» Exercise description
Go through the data from its first line and retype each line, stopping once the line containing "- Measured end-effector" has been retyped.

» Source material
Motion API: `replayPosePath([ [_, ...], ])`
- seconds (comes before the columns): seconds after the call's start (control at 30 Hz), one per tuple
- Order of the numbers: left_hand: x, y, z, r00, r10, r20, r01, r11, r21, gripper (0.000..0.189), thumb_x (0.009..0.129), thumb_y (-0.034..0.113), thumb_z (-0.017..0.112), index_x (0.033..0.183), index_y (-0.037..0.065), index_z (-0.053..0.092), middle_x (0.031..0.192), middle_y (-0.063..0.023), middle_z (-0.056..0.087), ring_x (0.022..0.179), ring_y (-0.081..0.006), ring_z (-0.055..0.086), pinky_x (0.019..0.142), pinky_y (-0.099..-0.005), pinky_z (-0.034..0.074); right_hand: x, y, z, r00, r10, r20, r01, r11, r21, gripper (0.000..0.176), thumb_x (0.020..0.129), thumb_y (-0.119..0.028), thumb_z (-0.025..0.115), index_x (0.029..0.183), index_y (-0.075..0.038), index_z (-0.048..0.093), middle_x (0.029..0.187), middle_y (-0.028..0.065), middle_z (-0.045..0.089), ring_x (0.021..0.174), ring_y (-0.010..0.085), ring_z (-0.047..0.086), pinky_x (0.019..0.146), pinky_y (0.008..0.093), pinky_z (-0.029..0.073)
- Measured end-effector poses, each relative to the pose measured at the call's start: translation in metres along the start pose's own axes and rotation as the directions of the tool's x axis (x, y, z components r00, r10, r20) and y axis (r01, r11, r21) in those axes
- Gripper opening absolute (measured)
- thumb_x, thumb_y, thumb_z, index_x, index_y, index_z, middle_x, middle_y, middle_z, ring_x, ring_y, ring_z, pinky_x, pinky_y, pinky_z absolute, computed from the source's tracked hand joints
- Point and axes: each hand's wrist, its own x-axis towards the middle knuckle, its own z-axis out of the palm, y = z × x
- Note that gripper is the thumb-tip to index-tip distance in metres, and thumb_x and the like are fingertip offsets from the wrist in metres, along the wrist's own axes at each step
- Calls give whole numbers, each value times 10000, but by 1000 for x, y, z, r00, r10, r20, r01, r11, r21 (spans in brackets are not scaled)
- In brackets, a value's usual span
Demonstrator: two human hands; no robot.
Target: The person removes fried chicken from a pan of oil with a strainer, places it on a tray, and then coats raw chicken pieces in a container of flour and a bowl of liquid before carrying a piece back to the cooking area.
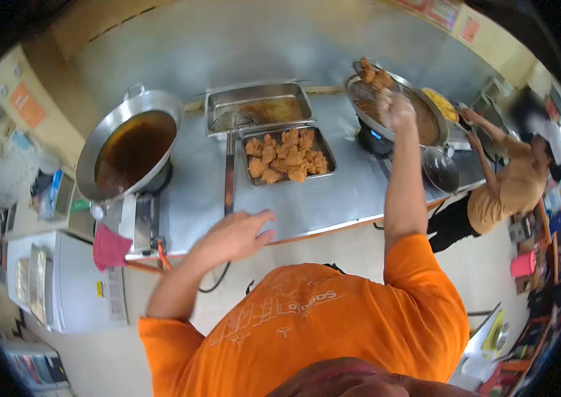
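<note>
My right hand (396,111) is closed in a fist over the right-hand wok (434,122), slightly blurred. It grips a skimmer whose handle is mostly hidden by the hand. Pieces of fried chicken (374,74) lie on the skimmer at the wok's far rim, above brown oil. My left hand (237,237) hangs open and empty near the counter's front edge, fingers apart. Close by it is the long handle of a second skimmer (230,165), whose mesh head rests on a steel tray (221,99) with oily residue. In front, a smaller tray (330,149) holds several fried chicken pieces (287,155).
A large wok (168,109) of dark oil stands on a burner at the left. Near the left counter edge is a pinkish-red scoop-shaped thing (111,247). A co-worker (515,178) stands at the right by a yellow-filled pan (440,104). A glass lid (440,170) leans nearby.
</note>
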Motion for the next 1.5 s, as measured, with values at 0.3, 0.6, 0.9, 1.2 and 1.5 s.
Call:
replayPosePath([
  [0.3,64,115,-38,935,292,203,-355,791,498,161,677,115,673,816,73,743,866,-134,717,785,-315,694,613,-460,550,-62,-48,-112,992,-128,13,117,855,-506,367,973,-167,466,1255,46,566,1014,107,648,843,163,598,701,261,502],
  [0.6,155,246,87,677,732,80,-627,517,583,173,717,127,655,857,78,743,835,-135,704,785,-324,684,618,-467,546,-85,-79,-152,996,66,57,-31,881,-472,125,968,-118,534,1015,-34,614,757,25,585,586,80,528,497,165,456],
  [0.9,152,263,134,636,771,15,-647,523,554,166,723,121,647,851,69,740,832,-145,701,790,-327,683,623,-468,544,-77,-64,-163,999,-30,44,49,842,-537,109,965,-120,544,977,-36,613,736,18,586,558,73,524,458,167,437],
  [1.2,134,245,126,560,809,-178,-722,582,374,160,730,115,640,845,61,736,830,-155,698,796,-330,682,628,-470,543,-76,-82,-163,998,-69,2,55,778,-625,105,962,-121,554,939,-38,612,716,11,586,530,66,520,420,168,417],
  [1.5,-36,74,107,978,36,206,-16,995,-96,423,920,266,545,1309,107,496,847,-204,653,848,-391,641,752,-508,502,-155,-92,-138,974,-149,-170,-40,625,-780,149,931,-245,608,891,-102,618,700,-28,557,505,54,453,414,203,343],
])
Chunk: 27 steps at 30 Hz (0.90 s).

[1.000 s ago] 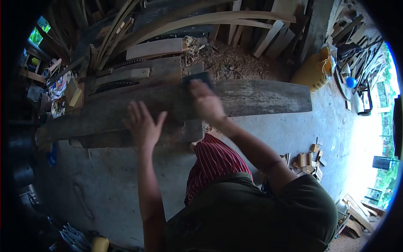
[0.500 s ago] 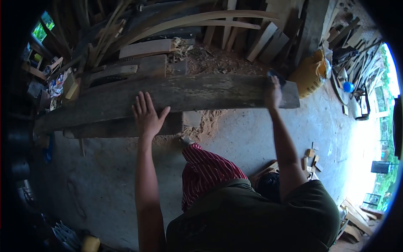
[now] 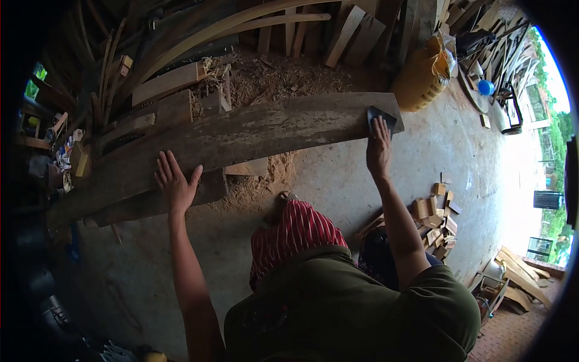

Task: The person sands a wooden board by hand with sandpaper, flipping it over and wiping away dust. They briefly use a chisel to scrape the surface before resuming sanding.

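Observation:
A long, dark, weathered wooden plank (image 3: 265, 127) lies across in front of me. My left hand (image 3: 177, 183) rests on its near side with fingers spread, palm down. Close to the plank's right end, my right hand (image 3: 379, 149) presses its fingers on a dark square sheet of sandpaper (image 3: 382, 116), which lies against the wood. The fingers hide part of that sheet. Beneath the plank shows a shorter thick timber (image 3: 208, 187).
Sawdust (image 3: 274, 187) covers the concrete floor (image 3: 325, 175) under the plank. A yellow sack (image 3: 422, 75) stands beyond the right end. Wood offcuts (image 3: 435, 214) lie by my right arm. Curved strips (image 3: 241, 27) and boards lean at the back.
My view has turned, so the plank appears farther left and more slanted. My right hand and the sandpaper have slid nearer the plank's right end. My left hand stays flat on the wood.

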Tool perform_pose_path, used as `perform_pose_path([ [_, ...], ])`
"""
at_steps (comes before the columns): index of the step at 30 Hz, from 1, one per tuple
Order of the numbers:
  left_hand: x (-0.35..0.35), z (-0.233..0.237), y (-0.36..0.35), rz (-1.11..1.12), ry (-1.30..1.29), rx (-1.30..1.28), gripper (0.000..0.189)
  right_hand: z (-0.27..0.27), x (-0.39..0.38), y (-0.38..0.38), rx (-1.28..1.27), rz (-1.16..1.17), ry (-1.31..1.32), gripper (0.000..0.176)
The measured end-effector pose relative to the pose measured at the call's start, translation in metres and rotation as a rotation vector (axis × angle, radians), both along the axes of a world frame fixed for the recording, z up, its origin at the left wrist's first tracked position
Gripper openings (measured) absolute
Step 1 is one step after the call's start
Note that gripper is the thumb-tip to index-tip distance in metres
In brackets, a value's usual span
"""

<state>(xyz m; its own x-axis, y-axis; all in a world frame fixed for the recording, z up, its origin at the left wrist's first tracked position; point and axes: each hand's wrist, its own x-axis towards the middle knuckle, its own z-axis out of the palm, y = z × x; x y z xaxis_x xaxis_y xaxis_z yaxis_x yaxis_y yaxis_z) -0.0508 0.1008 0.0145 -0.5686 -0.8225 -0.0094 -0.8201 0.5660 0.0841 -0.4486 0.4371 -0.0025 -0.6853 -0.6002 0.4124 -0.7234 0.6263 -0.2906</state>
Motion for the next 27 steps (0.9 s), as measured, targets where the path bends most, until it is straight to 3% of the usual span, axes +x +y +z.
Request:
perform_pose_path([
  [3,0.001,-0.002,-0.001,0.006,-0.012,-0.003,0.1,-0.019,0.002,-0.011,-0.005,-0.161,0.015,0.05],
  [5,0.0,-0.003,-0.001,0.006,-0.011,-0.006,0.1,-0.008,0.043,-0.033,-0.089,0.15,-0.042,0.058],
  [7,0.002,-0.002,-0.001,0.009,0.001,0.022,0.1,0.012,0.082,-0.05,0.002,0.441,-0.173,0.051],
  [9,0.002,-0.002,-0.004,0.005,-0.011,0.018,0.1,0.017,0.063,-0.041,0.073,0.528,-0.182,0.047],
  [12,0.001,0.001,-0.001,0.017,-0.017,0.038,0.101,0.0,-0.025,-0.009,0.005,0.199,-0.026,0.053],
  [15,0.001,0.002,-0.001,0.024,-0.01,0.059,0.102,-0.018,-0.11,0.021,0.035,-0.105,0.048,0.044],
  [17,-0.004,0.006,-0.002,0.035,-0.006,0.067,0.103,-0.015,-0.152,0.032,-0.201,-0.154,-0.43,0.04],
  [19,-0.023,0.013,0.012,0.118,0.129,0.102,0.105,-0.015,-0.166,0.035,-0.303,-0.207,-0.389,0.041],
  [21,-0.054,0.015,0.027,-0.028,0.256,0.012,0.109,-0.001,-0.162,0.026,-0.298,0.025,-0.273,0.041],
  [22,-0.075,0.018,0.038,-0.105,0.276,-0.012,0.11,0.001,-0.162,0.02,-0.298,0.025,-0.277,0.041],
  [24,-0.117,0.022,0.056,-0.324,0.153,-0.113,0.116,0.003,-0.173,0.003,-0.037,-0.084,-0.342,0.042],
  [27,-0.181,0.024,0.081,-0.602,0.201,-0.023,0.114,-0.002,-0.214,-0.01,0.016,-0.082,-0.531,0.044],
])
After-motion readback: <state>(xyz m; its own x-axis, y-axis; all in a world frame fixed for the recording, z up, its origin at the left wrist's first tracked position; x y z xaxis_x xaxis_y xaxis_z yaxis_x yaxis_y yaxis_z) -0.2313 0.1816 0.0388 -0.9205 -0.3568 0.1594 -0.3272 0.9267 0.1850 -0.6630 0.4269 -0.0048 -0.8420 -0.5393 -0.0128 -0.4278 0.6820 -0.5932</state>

» Output
Motion API: `replayPosePath([ [_, ...], ])`
- seconds (comes before the columns): seconds after the call's start (control at 30 Hz), one per tuple
- Order of the numbers: left_hand: x, y, z, r00, r10, r20, r01, r11, r21, gripper (0.000..0.189), thumb_x (0.009..0.129), thumb_y (-0.034..0.113), thumb_z (-0.017..0.112), index_x (0.033..0.183), index_y (-0.037..0.065), index_z (-0.053..0.092), middle_x (0.031..0.192), middle_y (-0.063..0.023), middle_z (-0.056..0.087), ring_x (0.022..0.179), ring_y (-0.081..0.006), ring_z (-0.055..0.086), pinky_x (0.019..0.142), pinky_y (-0.099..-0.005), pinky_z (-0.034..0.074); right_hand: x, y, z, r00, r10, r20, r01, r11, r21, gripper (0.000..0.176), thumb_x (0.020..0.129), thumb_y (-0.119..0.028), thumb_z (-0.025..0.115), index_x (0.029..0.183), index_y (-0.075..0.038), index_z (-0.048..0.093), middle_x (0.029..0.187), middle_y (-0.028..0.065), middle_z (-0.045..0.089), ring_x (0.021..0.174), ring_y (-0.010..0.085), ring_z (-0.047..0.086), pinky_x (0.019..0.146), pinky_y (0.008..0.093), pinky_z (-0.029..0.073)
- Measured end-effector poses, each relative to the pose measured at the call's start: translation in metres along the start pose's own axes and rotation as the directions of the tool's x axis (x, y, z components r00, r10, r20) and y axis (r01, r11, r21) in those axes

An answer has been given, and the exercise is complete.